We have careened along, from one improvement to another, many of them requiring their own fix a bit down the road. Now we look at super-storms and mega-fires and what do we see?
Unfortunately, as is almost always the case, we see our own interests and little else. I have been perusing reports and commentary from a wide variety of sources and there is a lot of factual information: the size of the fire, how many miles per hour the winds are blowing, how many acres are still uncontained, or in thrall to the winds and rain. Then, there are stories about losses. Photos and videos and details about homes destroyed, businesses wiped off the map, human injury and death.

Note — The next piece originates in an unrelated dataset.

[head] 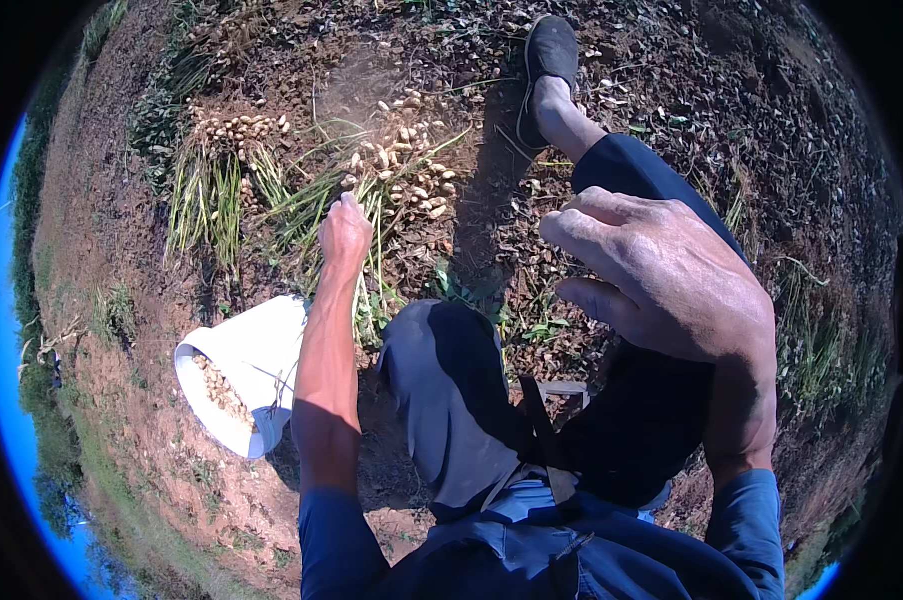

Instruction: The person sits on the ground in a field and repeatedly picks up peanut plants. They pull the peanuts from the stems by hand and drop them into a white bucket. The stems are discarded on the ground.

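Note:
My left hand [346,229] is closed around the green stems of pulled peanut plants [376,206] on the ground before me. Pale, unshelled peanut pods [421,191] cluster at the root ends, just beyond my fist. Raised close to the camera, my right hand [654,274] has bent fingers, with a gap between thumb and forefinger. Nothing shows in it, though its palm side is hidden. Left of my left forearm, a white plastic bucket [249,345] leans steeply, its mouth turned towards the lower left. Loose peanut pods [223,390] lie inside.
Another bunch of peanut plants [223,172] lies farther left, pods at the upper end. My outstretched leg ends in a dark slip-on shoe [553,56]. My bent knee [451,360] is between the hands. Dry leaves [669,82] litter the reddish soil.

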Available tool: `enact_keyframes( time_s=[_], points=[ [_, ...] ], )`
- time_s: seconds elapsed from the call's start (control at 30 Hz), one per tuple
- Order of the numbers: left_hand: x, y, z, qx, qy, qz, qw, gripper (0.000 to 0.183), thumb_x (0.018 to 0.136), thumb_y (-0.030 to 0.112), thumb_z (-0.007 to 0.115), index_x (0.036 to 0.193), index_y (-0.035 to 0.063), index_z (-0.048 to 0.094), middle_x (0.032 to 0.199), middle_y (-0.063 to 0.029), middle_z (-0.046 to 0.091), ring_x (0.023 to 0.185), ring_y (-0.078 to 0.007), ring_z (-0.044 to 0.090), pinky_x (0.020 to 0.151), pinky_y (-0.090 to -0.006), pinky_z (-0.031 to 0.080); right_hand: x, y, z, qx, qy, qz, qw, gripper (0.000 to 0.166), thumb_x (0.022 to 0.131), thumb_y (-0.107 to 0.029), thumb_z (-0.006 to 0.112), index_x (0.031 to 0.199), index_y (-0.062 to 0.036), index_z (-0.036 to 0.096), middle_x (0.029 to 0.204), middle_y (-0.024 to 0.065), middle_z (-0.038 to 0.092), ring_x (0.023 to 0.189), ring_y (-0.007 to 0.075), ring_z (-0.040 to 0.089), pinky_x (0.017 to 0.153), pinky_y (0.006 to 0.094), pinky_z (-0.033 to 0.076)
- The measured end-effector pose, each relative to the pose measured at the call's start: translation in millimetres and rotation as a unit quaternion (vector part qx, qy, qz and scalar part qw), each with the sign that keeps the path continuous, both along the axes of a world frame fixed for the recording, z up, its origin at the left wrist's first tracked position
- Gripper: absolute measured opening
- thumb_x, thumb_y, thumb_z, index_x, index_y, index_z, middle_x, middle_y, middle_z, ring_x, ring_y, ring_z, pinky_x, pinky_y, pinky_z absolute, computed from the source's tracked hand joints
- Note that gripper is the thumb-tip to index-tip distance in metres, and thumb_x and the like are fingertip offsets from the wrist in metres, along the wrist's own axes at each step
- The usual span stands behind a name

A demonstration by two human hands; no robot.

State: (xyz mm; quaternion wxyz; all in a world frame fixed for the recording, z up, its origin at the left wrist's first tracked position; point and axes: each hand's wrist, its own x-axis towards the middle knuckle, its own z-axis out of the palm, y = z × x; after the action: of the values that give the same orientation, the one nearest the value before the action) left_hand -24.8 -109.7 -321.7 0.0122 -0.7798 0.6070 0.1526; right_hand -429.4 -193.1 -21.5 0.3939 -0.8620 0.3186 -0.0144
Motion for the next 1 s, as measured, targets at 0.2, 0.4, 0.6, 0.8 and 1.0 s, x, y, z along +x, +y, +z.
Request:
enact_keyframes(
  time_s=[0.2, 0.4, 0.6, 0.8, 1.0],
  points=[
    [-7, -1, 19, 0.042, 0.031, 0.059, 0.997, 0.038, 0.107, 0.017, 0.047, 0.132, -0.0109, 0.053, 0.089, -0.0221, 0.065, 0.066, -0.0289, 0.064, 0.052, -0.0404, 0.053, -1, 2, 2, 0.003, 0.001, 0.005, 1.0, 0.023, 0.092, -0.017, 0.071, 0.105, -0.0001, 0.063, 0.093, 0.013, 0.064, 0.091, 0.032, 0.068, 0.083, 0.0446, 0.055],
    [-15, 1, 63, -0.005, 0.146, 0.086, 0.986, 0.022, 0.103, 0.014, 0.048, 0.083, 0.0055, 0.046, 0.063, -0.003, 0.045, 0.056, -0.0151, 0.048, 0.049, -0.0343, 0.042, 3, 4, -7, -0.01, 0.003, 0.005, 1.0, 0.024, 0.091, -0.017, 0.071, 0.107, 0.001, 0.063, 0.097, 0.0164, 0.066, 0.096, 0.0346, 0.069, 0.087, 0.0475, 0.055],
    [-10, 39, 136, -0.069, 0.27, 0.205, 0.938, 0.024, 0.103, 0.021, 0.055, 0.111, 0.0011, 0.065, 0.079, -0.0047, 0.063, 0.067, -0.0144, 0.055, 0.061, -0.0351, 0.049, 14, 3, -18, -0.014, 0.007, 0.034, 0.999, 0.031, 0.091, -0.018, 0.073, 0.113, 0.0, 0.062, 0.105, 0.0172, 0.065, 0.101, 0.0374, 0.066, 0.088, 0.0461, 0.054],
    [-19, 80, 231, -0.061, 0.7, 0.251, 0.666, 0.022, 0.102, 0.021, 0.058, 0.113, 0.0022, 0.059, 0.086, -0.0074, 0.067, 0.054, -0.0117, 0.059, 0.039, -0.0258, 0.047, 11, 4, -10, -0.049, 0.002, 0.004, 0.999, 0.033, 0.09, -0.017, 0.075, 0.114, 0.0001, 0.062, 0.098, 0.0154, 0.067, 0.092, 0.0354, 0.065, 0.083, 0.0445, 0.052],
    [-13, 159, 263, -0.063, 0.84, 0.206, 0.499, 0.03, 0.105, 0.034, 0.052, 0.104, 0.0053, 0.058, 0.064, -0.0079, 0.05, 0.048, -0.0198, 0.047, 0.044, -0.0344, 0.042, 50, 31, -16, 0.175, -0.202, -0.049, 0.962, 0.044, 0.095, -0.032, 0.075, 0.119, 0.0032, 0.064, 0.1, 0.0123, 0.071, 0.09, 0.022, 0.068, 0.08, 0.0364, 0.055]
  ],
)
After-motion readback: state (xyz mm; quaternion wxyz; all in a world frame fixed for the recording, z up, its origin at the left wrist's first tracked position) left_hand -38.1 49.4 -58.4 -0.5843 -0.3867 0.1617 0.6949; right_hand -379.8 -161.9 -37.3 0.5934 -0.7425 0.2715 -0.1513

But do we talk about the other life forms affected by these human-accelerated events in nature? In nature, I repeat. Do we read or talk or hear about the animals who die? The trees lost? The sea life and habitat ruined? Yup, there are bits and pieces about the animals that belong to us, which are, like our houses and businesses and automobiles, more possessions. Pets, livestock, even zoo animals are considered. How do we shelter the cheetah at the Miami Zoo? Or what about the Cuban dolphins airlifted out of danger to a safe place on the opposite side of the island? Heartwarming, I suppose, and good for those dolphins, but what happened to the wild ones in the sea?
Here is the thing: we helped make these disasters because we always thought about ourselves and neglected to consider the balance of life. Because our needs were far and away more important to us than the spotted salamanders’.
And maybe that is true. Maybe our lives are more valuable than all the other lives. Who am I to say? I too am human and subject to the same hubris and shortsightedness as everyone else.
Still…if something is not working, I ask: why keep doing it? Even if you have no natural affinity for the pine martens who die in the fires or the sandpipers who are flung to their deaths in the monsoons, pragmatism would suggest a change in practice.
We can’t prevent the suffering and dying of wild life, and the Earth herself, when confronted by the unleashed forces of fire and water, but we can include them in our assessment of the cost. We might even grieve for them. Their losses are indeed ours, and if we do not see them or their importance to our lives, if we continue to either ignore and/or dominate all other life on this planet, it won’t be long till we join them.
This piece of writing is, in a ridiculously small way, an attempt to acknowledge those losses that have gone unseen. It isn’t much, but I invite you to join me in taking a few minutes to honor and mourn those who have died in this summer’s conflagrations and deluges. We won’t know much about most of them, but we do know that they lived and we know that they died. And that we are all diminished by their deaths.